(Dataset excerpts)
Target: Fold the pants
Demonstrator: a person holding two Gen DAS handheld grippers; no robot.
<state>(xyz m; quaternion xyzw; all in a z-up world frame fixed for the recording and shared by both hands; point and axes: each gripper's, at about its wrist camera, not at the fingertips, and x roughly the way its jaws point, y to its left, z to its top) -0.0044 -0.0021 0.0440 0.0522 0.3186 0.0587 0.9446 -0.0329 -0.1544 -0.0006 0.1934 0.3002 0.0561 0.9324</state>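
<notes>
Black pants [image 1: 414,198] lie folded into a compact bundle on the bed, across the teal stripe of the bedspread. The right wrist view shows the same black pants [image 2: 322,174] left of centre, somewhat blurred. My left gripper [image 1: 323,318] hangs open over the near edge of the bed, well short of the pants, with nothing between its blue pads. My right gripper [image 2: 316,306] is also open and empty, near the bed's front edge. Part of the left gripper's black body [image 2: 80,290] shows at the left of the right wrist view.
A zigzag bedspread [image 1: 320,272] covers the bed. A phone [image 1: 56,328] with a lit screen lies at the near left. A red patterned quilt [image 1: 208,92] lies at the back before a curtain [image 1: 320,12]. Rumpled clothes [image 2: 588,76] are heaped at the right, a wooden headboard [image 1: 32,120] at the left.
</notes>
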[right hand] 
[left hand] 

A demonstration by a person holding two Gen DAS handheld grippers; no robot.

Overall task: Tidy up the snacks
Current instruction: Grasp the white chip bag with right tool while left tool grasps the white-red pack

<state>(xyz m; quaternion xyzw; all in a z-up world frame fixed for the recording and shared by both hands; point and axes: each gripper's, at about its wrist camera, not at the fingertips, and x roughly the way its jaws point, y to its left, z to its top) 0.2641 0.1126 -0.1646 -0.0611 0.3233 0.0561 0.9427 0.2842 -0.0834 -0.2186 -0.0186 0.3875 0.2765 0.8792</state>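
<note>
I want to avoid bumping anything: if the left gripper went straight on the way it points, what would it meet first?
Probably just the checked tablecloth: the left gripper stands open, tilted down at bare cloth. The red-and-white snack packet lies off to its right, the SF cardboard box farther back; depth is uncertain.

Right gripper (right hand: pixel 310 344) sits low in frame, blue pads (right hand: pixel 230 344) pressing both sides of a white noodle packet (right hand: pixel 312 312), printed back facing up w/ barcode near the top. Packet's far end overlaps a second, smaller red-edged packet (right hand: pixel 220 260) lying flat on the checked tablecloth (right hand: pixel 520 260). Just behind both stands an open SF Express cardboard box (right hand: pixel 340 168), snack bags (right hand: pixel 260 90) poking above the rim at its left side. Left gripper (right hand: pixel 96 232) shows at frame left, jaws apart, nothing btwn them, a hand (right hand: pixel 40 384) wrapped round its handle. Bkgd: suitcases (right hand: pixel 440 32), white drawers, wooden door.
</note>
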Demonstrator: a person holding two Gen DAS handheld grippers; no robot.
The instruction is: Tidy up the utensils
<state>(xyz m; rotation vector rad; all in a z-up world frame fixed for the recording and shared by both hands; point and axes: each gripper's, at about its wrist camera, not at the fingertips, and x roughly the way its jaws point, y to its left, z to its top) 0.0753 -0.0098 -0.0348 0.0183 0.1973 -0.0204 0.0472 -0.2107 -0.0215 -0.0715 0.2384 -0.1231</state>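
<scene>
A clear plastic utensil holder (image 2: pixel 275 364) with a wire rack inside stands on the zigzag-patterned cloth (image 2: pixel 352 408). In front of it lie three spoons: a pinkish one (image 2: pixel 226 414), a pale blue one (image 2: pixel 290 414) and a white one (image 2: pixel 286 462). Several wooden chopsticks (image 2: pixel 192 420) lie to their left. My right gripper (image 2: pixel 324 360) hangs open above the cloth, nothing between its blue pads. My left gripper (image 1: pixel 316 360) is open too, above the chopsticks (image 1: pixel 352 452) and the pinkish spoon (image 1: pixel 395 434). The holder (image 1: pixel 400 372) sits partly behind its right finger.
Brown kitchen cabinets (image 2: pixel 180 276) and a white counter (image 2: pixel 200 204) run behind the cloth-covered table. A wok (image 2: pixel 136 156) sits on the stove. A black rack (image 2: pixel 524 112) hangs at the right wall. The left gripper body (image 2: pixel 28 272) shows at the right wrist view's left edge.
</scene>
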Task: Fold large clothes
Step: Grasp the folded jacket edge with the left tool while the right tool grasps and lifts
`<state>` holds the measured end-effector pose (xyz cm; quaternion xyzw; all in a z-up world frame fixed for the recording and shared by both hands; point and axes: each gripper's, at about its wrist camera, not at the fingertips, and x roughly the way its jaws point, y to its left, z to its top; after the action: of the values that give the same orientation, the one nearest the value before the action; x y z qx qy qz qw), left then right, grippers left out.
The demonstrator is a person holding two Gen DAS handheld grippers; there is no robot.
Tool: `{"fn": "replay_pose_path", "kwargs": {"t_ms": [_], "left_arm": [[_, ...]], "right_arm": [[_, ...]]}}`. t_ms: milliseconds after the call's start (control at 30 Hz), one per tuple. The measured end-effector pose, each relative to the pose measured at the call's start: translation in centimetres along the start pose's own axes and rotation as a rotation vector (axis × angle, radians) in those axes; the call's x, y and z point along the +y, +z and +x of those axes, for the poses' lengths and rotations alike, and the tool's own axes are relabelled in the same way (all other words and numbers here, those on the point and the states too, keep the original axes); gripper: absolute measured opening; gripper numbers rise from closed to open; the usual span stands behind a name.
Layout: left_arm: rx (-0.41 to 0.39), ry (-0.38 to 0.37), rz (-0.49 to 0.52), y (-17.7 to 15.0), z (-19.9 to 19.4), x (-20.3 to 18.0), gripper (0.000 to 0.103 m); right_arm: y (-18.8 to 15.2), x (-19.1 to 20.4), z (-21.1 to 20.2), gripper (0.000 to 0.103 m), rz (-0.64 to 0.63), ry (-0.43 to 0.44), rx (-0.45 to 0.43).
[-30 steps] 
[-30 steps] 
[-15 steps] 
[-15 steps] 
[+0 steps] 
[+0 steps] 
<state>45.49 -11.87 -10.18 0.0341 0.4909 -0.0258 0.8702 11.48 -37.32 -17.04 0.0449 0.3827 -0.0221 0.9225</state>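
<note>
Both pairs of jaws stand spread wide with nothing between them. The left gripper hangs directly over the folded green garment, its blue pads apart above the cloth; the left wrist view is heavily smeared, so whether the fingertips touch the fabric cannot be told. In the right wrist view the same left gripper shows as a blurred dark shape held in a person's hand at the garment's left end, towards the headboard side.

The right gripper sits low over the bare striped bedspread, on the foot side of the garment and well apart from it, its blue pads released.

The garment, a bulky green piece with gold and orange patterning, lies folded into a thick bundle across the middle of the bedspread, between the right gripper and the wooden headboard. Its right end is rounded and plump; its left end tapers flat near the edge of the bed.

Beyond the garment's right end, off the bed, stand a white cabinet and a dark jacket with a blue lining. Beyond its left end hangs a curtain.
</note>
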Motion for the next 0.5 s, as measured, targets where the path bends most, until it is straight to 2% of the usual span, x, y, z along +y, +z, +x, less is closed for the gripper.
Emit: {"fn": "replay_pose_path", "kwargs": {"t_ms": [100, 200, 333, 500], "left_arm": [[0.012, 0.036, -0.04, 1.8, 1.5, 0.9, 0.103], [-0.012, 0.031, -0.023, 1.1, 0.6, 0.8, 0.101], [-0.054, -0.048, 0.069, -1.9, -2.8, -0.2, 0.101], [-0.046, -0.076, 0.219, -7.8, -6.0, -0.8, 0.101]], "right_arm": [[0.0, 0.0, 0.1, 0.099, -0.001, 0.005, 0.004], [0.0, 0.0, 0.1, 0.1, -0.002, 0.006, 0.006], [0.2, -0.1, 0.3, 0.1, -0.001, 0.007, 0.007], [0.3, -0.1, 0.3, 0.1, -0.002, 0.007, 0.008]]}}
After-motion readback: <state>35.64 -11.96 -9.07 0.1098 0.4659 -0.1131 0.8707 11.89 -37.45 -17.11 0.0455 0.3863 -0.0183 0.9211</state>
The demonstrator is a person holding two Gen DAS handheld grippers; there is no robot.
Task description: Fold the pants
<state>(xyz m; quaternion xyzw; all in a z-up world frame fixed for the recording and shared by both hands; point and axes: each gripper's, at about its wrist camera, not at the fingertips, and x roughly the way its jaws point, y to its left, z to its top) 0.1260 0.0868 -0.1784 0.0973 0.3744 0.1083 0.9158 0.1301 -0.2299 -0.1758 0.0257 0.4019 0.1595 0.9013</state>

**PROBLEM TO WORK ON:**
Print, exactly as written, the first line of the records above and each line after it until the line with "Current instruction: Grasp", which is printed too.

**RESPONSE BOX:**
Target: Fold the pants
Demonstrator: a person holding two Gen DAS handheld grippers; no robot.
<state>(xyz m; quaternion xyzw; all in a z-up world frame fixed for the recording and shared by both hands; point and axes: each gripper's, at about its wrist camera, not at the fingertips, and x roughly the way its jaws point, y to its left, z to its top) -0.0044 -0.0021 0.0440 0.0522 0.3186 0.0587 0.9446 -0.0329 -0.1544 -0.0006 0.1934 0.3002 0.0561 0.9324</state>
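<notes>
Black pants [image 1: 414,198] lie folded into a compact bundle on the bed, across the teal stripe of the bedspread. The right wrist view shows the same black pants [image 2: 322,174] left of centre, somewhat blurred. My left gripper [image 1: 323,318] hangs open over the near edge of the bed, well short of the pants, with nothing between its blue pads. My right gripper [image 2: 316,306] is also open and empty, near the bed's front edge. Part of the left gripper's black body [image 2: 80,290] shows at the left of the right wrist view.
A zigzag bedspread [image 1: 320,272] covers the bed. A phone [image 1: 56,328] with a lit screen lies at the near left. A red patterned quilt [image 1: 208,92] lies at the back before a curtain [image 1: 320,12]. Rumpled clothes [image 2: 588,76] are heaped at the right, a wooden headboard [image 1: 32,120] at the left.
</notes>
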[right hand] 
[left hand] 

A demonstration by a person holding two Gen DAS handheld grippers; no robot.

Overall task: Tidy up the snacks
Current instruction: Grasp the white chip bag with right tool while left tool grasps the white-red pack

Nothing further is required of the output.